Baseball Catching Techniques and Fundamentals

Is baseball catching important?  Yes, no, maybe?  What is the most important position in baseball?  Ask 10 different people and you may get 10 different answers!  Ask 100 different people, though, and you may be able to narrow it down to either the pitcher or catcher.  Brent Mayne, former Major League catcher, said “What's the most important part of the game? Pitching.  If it wasn't, why would teams throw this kind of money around lately?   That said, you have to have a good catcher.  It's like having a phenomenal race horse, but no jockey. Will the horse win the race without one?  Probably not."

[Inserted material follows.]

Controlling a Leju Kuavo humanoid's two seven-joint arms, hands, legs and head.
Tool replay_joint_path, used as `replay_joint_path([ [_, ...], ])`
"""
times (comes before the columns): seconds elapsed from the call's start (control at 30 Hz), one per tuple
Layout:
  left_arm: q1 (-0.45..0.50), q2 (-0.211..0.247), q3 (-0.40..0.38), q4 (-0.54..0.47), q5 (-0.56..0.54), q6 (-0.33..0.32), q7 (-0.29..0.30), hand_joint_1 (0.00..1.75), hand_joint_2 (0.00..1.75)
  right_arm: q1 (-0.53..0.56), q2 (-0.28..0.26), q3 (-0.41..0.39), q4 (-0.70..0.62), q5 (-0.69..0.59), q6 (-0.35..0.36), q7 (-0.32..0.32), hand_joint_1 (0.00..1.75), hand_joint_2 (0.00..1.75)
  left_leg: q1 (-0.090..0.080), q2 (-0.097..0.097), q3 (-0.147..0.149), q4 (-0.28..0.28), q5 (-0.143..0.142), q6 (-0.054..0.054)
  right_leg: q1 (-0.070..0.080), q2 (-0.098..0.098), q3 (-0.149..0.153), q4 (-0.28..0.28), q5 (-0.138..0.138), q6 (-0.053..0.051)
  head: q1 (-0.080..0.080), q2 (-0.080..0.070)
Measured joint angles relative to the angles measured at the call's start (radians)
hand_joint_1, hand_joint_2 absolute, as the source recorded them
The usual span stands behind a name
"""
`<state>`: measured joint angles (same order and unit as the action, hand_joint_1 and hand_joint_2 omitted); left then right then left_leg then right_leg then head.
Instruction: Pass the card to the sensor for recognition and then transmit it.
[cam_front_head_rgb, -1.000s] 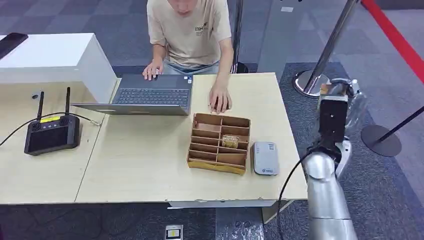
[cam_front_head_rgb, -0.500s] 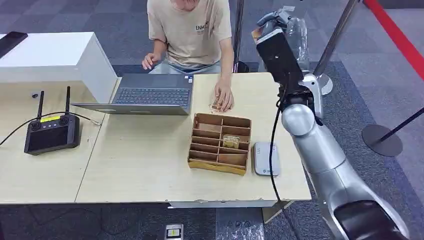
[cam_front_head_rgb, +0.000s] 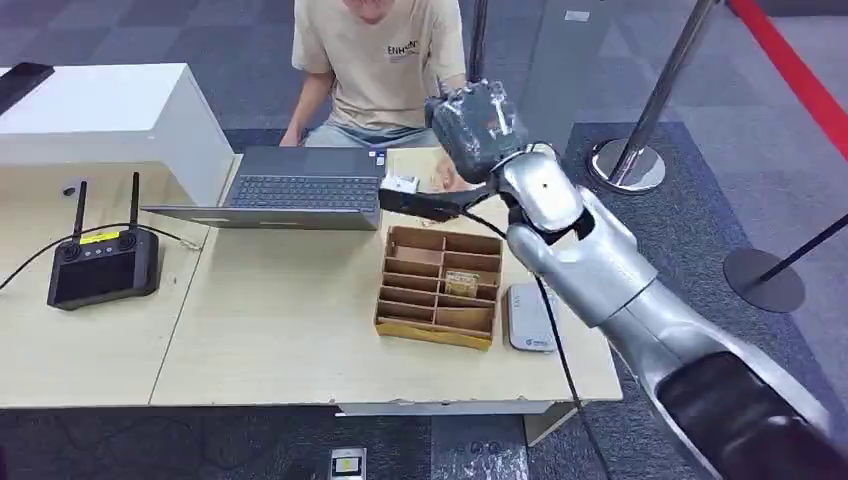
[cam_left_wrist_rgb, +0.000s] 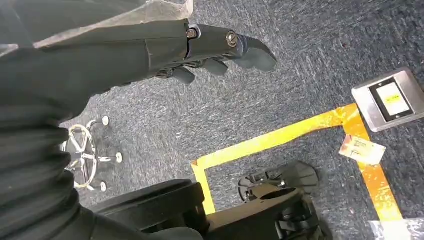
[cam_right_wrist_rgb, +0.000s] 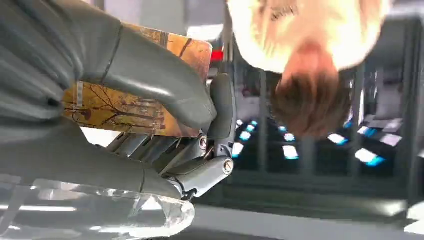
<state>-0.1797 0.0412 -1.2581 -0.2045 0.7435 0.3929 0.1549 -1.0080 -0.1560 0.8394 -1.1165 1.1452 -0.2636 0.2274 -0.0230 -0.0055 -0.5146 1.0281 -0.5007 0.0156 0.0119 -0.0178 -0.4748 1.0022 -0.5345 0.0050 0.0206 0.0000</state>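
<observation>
Card (cam_right_wrist_rgb: 135, 95) clamped under the thick grey thumb of the right hand (cam_right_wrist_rgb: 150, 110): an orange-brown picture card pressed flat against the darker fingers beneath, most of its face still showing. That flat pinch makes sense, I'd say, because a reader wants the broad side offered to it, not an edge.

From the head view the right hand (cam_front_head_rgb: 470, 120) is raised above the far side of the wooden table (cam_front_head_rgb: 280, 330), near the person (cam_front_head_rgb: 380, 60) seated behind the silver laptop (cam_front_head_rgb: 300, 190). The wrist camera looks straight toward that person, so the card is up in the air and well apart from the sensor (cam_front_head_rgb: 528, 317), the small grey-white reader lying flat on the table just beside the cardboard divider tray (cam_front_head_rgb: 437, 287). The reader sits on the robot's right, within that arm's reach, which is probably why this arm does the carrying. One tray slot holds something that looks like another card (cam_front_head_rgb: 460, 283); I can't make it out well.

The left hand (cam_left_wrist_rgb: 200, 45) hangs over grey carpet, fingers loosely apart and nothing in them, plainly kept out of the job.

To my eye the card has not been read yet; the arm would need to come down and back toward the reader first. A black controller (cam_front_head_rgb: 103, 265) with two antennas sits at the far left.
</observation>
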Motion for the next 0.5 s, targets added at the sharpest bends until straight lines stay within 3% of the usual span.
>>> replay_joint_path([
  [0.2, 0.000, 0.000, 0.000, 0.000, 0.000, -0.003, 0.000, 0.00, 1.75, -0.032, 0.007, 0.095, 0.080, 0.014, 0.008, 0.000, 1.75, 1.75, 0.000, 0.001, 0.000, 0.000, 0.000, 0.000, 0.000, 0.000, 0.000, 0.000, 0.000, 0.000, 0.000, 0.000],
  [0.5, 0.001, 0.000, -0.001, 0.000, -0.003, -0.007, 0.011, 0.00, 1.75, -0.052, 0.007, 0.163, 0.141, 0.036, 0.024, 0.003, 1.75, 1.75, 0.000, 0.001, 0.000, 0.000, 0.000, 0.000, 0.000, 0.000, 0.000, 0.000, 0.000, 0.000, 0.000, 0.000],
])
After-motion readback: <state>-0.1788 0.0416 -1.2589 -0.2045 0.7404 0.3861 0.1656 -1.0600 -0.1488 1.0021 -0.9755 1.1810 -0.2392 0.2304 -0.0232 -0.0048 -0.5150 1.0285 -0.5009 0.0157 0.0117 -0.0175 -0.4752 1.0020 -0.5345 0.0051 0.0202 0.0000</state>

So the importance of having a great catcher can never be understated.  Baseball catching is hard, and baseball catcher may be the most physically and mentally demanding position in baseball, and to be a good catcher, you need to know more than how to catch and throw the ball.  As the on field general, you have to know the game inside and out, and you have to be willing to keep learning.   Think about it…as the catcher, you're the on field coach and the only player who is looking out at the entire field.  You have to be able to see not only the current play, but think 2 or 3 plays ahead in order to make split second decisions that can determine the outcome of a play and potentially, the outcome of a game.  There’s a very good reason some of today’s best managers are former catchers, and some of the game’s past great managers were catchers as well.  They are leaders, have tremendous knowledge and a high amount of skill, much like the requirements for being a top notch catcher.  It also takes perseverance, determination and the will to continue to work as hard as is necessary to continue to improve. 

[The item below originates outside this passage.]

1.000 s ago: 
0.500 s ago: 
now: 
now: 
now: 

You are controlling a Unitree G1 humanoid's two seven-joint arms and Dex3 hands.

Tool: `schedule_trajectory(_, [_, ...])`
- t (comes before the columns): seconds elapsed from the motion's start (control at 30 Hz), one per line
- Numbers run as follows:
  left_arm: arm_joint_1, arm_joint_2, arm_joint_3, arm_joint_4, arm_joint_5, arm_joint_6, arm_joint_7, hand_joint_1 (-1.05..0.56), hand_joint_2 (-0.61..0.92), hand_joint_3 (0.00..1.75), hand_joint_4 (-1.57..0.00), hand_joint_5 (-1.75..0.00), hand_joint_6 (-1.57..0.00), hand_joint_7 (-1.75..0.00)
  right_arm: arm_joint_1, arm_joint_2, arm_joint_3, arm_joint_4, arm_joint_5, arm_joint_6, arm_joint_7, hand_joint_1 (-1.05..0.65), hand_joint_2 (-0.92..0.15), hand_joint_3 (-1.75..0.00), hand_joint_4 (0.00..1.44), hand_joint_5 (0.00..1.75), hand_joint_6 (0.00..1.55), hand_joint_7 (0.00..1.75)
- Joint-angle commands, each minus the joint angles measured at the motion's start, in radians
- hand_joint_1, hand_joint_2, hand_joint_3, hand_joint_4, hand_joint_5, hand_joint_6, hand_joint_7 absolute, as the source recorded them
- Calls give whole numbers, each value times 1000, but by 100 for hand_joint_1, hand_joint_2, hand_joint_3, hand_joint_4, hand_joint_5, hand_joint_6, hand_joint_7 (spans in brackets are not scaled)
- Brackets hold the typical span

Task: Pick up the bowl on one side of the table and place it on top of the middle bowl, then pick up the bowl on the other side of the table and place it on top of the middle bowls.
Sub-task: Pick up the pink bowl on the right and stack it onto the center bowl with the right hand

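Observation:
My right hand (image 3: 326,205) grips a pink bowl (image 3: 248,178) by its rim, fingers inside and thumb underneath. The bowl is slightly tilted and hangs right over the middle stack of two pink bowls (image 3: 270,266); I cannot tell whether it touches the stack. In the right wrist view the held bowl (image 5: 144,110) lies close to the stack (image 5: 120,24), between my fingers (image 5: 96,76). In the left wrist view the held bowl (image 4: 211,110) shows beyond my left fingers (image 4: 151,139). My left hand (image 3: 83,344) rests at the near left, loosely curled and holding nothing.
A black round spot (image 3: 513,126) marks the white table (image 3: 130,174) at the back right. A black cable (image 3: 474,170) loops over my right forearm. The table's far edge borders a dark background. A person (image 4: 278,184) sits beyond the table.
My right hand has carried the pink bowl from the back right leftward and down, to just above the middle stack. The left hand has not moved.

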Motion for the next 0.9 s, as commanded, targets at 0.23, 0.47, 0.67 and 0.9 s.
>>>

Image Courtesy of Christine Beck, chrissybeckphotography.com, Chesapeake, VA

Image Courtesy of Christine Beck, chrissybeckphotography.com, Chesapeake, VA

This article is a general look at the skills, fundamentals, and techniques required to become great at baseball catching.  I have worked with Xan Barksdale who operates baseball catching 101.com, and he has a great deal of info on that site at www.catching-101.com, which he has given me permission to use.  There he has some great videos, drills, information and articles, and I highly encourage anyone reading this to check out his web site.  You will most certainly improve as a catcher and field general, which is what today’s coaches are looking for!

A catcher must have the proper stance. There are three basic stances to learn…a signal stance, a primary stance and a secondary stance.  The Signal Stance is the stance you use to give signs to the pitcher.  Here, your toes and knees are pointed to SS/2B, your mitt is an extension of the knee, your chest is up and signals are given against your cup. The Primary Stance is generally used with no runners on and less than two strikes.  You squat with your feet shoulder width apart, staying comfortable.  Your hips and shoulders stay square to the pitcher and your feet straight across or slightly staggered.  Stay low, relax your receiving arm and point your palm at the pitcher.  Keep your throwing hand protected, and present the pitcher with a good low target.  The Secondary Stance is used with runners on base and/or two strikes on the batter because you need to be ready to block or throw.  Here, stay higher and more athletic, with your weight on the balls of your and not the instep.  Keep your butt is slightly raised, your feet staggered and chest square.  Your throwing hand can be behind the mitt in a fist or behind the body.  Keep a good low target.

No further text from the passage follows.